16.2 Smilo.AI and the Licensee consent to having their signatures on documents in electronic form or by electronic acknowledgement of acceptance (including by selecting a check box in an electronic form) and agree that such electronic signature or acknowledgement creates a binding contract pursuant to the Electronic Transactions (Queensland) Act 2001.
17.1 The covenants, conditions and provisions of this Agreement which are capable of having effect after the expiration of the Agreement shall remain in full force and effect following the expiration or earlier termination of the Agreement.
18.1 Smilo.AI may assign or transfer all or part of its rights and obligations under this Agreement to any third party without notice to the Licensee.
18.2 The Licensee must not assign or otherwise transfer all or part of the Interface or this Agreement without the prior written consent of Smilo.AI, which must not be unreasonably withheld or delayed.
19.1 Failure or neglect by either party to enforce at any time any of the provisions of this Agreement is not to be construed as a waiver of that party’s rights under this Agreement nor does it in any way affect the validity of the whole or any part of this Agreement or prejudice that party’s rights to take subsequent action.
20.1 In the event that any of the terms, conditions or provisions contained in this Agreement are determined by any competent authority to be invalid, unlawful or unenforceable to any extent, such term, condition or provision is, to that extent, severed from the remaining terms, conditions and provisions which continue to be valid to the fullest extent permitted by law.

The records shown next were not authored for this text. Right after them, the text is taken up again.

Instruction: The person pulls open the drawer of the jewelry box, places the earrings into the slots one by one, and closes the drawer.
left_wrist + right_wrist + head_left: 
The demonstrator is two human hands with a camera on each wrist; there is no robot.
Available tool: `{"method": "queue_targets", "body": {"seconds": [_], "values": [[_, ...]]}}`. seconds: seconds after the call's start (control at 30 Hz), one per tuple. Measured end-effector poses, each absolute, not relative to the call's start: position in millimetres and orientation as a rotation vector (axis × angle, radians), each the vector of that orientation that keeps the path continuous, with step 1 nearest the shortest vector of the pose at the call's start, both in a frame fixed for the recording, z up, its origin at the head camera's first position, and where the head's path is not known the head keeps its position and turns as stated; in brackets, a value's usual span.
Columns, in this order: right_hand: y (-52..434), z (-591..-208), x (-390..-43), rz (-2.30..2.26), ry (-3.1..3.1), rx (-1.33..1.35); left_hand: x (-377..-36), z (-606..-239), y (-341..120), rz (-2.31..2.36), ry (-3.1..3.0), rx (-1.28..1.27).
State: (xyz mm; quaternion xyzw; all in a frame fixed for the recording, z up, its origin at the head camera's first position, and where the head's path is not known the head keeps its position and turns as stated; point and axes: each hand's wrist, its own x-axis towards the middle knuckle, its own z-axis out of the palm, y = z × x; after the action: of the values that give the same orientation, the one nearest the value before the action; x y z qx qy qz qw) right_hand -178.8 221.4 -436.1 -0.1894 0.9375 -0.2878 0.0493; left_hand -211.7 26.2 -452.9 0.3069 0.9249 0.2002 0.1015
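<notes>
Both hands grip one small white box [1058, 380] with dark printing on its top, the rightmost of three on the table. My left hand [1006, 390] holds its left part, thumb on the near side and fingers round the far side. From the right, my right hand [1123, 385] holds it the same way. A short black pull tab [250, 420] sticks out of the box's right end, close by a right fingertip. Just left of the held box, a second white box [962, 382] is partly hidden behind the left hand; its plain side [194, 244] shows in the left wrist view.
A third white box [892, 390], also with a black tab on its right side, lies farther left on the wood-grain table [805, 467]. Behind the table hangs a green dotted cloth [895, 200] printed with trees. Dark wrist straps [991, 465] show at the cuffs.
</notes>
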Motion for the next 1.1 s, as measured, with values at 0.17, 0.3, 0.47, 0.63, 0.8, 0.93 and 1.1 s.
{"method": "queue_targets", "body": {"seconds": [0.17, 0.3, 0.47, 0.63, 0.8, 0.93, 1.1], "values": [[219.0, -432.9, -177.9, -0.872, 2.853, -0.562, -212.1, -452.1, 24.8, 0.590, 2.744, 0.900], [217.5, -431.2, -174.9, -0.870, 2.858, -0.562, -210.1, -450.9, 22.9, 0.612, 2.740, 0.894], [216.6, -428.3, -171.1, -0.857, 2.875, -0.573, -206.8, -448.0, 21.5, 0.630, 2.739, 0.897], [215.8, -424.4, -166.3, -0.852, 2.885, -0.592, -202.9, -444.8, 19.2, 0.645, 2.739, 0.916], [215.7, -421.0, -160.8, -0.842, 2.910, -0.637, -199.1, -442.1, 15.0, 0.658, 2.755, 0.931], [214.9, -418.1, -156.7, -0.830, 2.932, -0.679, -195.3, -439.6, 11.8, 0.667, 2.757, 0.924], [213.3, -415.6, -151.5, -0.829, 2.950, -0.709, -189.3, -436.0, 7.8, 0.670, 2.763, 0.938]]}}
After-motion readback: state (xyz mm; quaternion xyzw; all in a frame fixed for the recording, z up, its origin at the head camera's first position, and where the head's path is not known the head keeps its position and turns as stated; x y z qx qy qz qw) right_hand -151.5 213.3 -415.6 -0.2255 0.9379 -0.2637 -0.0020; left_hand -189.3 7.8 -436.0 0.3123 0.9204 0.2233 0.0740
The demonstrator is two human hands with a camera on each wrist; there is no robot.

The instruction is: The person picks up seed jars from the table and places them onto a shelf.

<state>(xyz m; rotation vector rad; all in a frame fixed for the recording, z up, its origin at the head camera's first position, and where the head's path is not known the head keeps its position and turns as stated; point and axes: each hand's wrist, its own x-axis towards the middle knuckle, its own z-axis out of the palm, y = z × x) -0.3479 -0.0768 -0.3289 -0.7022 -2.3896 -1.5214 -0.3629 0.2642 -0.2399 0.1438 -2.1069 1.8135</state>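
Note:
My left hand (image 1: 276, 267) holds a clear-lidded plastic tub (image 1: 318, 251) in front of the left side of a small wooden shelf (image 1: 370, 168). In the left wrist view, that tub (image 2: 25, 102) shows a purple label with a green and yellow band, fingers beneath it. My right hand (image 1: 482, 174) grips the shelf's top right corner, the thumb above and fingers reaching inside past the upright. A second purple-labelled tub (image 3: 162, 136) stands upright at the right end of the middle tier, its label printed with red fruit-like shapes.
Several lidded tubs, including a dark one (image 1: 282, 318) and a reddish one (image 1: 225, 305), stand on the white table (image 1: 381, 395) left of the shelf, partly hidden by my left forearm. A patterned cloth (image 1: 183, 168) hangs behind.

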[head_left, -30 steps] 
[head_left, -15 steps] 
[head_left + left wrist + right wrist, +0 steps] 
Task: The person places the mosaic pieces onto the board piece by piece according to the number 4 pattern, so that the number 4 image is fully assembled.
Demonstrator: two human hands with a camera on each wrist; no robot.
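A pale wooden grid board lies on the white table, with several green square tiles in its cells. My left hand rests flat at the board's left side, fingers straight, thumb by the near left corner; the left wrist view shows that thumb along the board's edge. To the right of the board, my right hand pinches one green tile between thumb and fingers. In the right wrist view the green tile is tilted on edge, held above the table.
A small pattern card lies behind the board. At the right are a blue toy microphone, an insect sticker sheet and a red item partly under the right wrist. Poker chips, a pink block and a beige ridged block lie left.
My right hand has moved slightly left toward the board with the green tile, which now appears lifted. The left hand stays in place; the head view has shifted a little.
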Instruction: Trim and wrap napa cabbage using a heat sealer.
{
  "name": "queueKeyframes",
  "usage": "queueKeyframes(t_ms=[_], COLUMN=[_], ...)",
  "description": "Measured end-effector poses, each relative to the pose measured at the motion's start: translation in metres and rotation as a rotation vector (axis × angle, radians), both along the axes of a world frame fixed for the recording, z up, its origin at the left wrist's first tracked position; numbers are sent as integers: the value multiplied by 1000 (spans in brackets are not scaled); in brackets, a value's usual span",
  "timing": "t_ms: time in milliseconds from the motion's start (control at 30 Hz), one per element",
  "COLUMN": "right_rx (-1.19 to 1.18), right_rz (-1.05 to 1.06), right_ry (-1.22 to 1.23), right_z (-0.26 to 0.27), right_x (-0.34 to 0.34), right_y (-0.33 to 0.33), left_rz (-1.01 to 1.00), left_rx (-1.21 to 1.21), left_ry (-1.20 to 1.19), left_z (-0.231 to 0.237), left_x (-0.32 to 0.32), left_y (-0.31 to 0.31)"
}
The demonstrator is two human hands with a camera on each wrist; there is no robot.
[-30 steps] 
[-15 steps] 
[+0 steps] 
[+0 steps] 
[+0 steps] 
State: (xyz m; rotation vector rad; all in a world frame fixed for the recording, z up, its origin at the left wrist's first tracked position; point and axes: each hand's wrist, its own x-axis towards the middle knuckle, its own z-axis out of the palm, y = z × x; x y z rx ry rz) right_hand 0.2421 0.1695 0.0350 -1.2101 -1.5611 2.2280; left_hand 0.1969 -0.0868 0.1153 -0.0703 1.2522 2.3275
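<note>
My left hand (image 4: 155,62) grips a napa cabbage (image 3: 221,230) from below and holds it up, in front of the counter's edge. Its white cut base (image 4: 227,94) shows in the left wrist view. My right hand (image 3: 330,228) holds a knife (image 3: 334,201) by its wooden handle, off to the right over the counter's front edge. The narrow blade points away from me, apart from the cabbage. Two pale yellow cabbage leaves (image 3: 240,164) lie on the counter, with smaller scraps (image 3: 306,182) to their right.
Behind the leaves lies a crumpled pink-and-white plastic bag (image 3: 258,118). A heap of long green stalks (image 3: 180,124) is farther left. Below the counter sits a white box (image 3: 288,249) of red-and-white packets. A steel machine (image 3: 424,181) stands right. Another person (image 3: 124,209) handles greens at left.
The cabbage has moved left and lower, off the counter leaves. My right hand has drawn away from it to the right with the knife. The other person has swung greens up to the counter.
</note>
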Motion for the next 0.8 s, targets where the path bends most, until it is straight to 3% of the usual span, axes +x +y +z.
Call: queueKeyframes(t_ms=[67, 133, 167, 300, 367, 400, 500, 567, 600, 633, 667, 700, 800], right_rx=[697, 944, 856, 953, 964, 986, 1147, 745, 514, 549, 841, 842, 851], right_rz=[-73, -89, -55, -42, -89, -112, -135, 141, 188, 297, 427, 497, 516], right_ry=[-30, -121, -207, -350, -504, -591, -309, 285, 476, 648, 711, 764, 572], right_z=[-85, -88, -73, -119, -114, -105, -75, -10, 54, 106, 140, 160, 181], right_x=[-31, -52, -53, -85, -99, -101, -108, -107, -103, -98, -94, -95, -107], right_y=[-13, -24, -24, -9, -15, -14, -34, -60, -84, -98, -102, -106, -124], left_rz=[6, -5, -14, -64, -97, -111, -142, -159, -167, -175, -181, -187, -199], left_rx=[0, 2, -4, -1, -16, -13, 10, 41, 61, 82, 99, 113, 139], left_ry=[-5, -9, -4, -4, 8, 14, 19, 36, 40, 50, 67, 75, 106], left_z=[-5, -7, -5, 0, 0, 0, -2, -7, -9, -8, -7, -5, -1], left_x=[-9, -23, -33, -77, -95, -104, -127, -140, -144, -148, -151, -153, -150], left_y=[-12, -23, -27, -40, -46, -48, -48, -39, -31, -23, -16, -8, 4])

21.1 This Agreement is governed by the laws of Queensland and the Commonwealth of Australia.
21.2 Each party irrevocably submits to the non-exclusive jurisdiction of the courts of Queensland.
22.1 A notice required or authorised to be given or served upon a party pursuant to this Agreement must be in writing in the English language and shall be given by (i) delivery; (ii) electronically via the Interface; (iii) email; or (iv) by prepaid registered or express post to the address of the party specified in this Agreement or such other address as either party may specify in writing. All notices shall be effective upon receipt by the parties to which notice is given 2 Business Days after the date of dispatch, or if by electronic means, at the time of sending upon confirmation of delivery.
22.2 The provisions of this clause are in addition to any other mode of service permitted by law.
22.3 In this clause ‘notice’ includes a demand, request, consent, approval, offer and any other instrument or communication made, required or authorised to be given under or pursuant to a provision of this Agreement.
23.1 If a dispute arises between the parties regarding any matter relating to this Agreement (“Dispute”) then any party may notify the other parties in writing of the dispute (“Dispute Notice”). Within 7 days of the service of the Dispute Notice, the parties must meet in good faith and use their reasonable endeavours to resolve such Dispute to their mutual satisfaction. Should this process fail to resolve the Dispute, the parties may seek other legal recourse or determination.
23.2 Each party involved in a Dispute will bear its own costs incurred pursuant to clause 25.1.
23.3 Despite the dispute resolution procedures above, a party to this agreement may seek urgent injunctive relief from an appropriate Court.